Researchers at Mandiant discovered a new Phishing-as-a-service (PhaaS) called Caffeine – that allows anyone to buy its kit to launch phishing attacks.

Currently, the templates only target Microsoft Office 365 login pages and mostly concern the Russian and Chinese themes. But, researchers warn authors to add more templates gradually to expand the scope of this kit.

An Easy-to-Use Phishing Kit

Phishing is one of the most simplest means of attacking someone with a carefully crafted page and nothing else. As it requires deep editing of all the elements on the phishing page, several services exist to offer such customized templates for a certain fee and only for certain people.

But evading the target group, a service called Caffeine showed up – that’s letting anyone register their account for free and start using their phishing kit to steal Microsoft Office 365 credentials. This was discovered by Mandiant researchers in an analysis of one of their clients, who were targeted by Caffeine.

As they noted, Caffeine doesn’t require invites or referrals, nor approval from an admin on Telegram or a hacking forum. All you need to do is to register on its platform and buy the desired templates from its “Store”. They’re mostly made to target Russian and Chinese platforms, unlike the other PhaaS services targeting western entities.
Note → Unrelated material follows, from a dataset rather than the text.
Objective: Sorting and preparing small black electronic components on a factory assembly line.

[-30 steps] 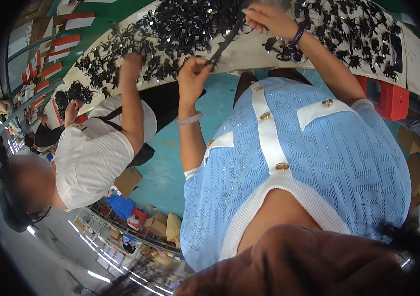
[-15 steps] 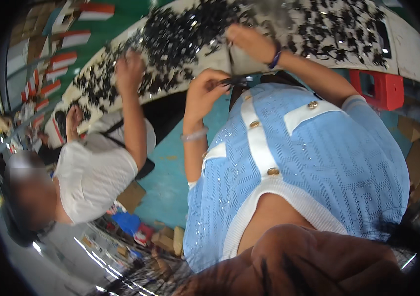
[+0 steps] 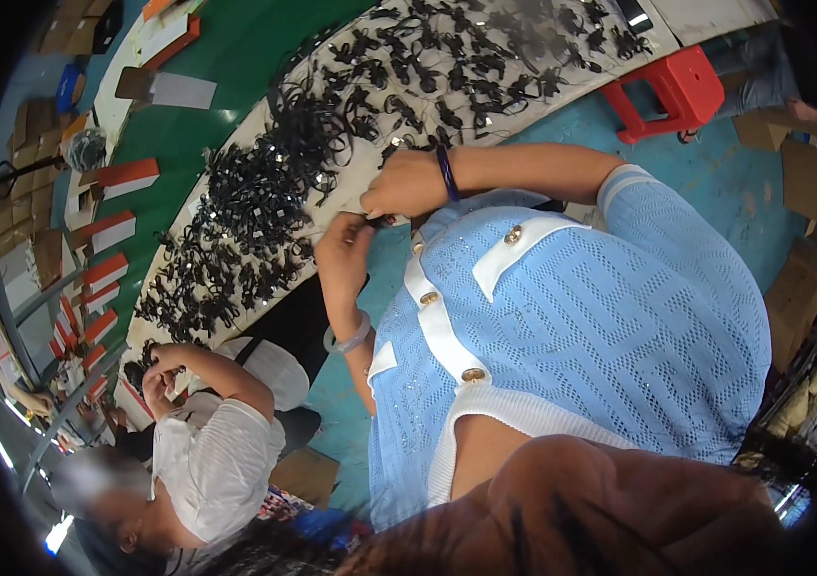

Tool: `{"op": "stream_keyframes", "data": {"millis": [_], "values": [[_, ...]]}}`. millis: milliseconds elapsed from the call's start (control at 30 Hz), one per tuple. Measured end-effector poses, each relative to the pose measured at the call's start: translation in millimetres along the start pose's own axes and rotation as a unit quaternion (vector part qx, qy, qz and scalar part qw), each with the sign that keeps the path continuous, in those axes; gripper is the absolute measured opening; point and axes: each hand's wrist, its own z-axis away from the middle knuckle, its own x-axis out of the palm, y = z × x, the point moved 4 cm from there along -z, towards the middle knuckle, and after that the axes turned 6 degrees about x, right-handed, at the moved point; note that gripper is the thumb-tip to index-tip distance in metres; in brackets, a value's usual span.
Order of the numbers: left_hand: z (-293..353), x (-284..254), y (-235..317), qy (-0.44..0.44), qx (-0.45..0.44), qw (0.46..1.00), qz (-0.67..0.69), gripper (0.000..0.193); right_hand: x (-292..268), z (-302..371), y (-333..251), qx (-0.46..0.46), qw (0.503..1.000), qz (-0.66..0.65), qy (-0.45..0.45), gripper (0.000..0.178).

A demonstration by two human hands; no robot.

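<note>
Just over the near edge of the table, my two hands meet with their fingertips close together. My left hand [image 3: 343,257], with a pale bangle on its wrist, is closed in a pinch. My right hand [image 3: 404,184], wearing a dark purple bangle, reaches in from the right with fingers curled. A short dark bit of black cable [image 3: 384,221] shows between them; the fingers hide most of it. Beyond my hands, many small bundles of black cable [image 3: 264,182] with shiny ends lie heaped and spread over the whitish tabletop [image 3: 336,204].
To the left a co-worker in a white top [image 3: 221,461] bends over the same table, hands together. A green belt [image 3: 236,86] runs behind it, with orange and white boxes [image 3: 128,175] beyond. A red stool [image 3: 667,91] stands at the right; cartons [image 3: 797,298] lie at far right.
My right hand has come back from the heap to meet my left hand. The view has turned. The co-worker has drawn a reaching hand back from the cables, and both hands are now together.
</note>
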Motion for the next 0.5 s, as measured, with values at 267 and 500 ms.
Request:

The price of purchasing a kit (subscription license) costs $250 a month, $450 for three months, or $850 for six months, depending on the features. It includes anti-detection, anti-analysis systems, and customer support services for this price – which is roughly 3-5 times that of a typical PhaaS kit. Well, it offers more, too, as below;

  • Mechanisms to customize dynamic URL schemas to assist in dynamically generating pages pre-populating with victim-specific information.
  • First-stage campaign redirect pages and final lure pages.
  • IP blocklisting options for geo-blocking, CIDR range-based blocking, etc.

Buyers (operators) need to configure their phishing campaign parameters and deploy the phishing kit, which is currently limited to a Microsoft 365 login page. But researchers warn that the kit authors may add more templates soon. It even lets the operators use their own Python or PHP-based email management utility for better integration.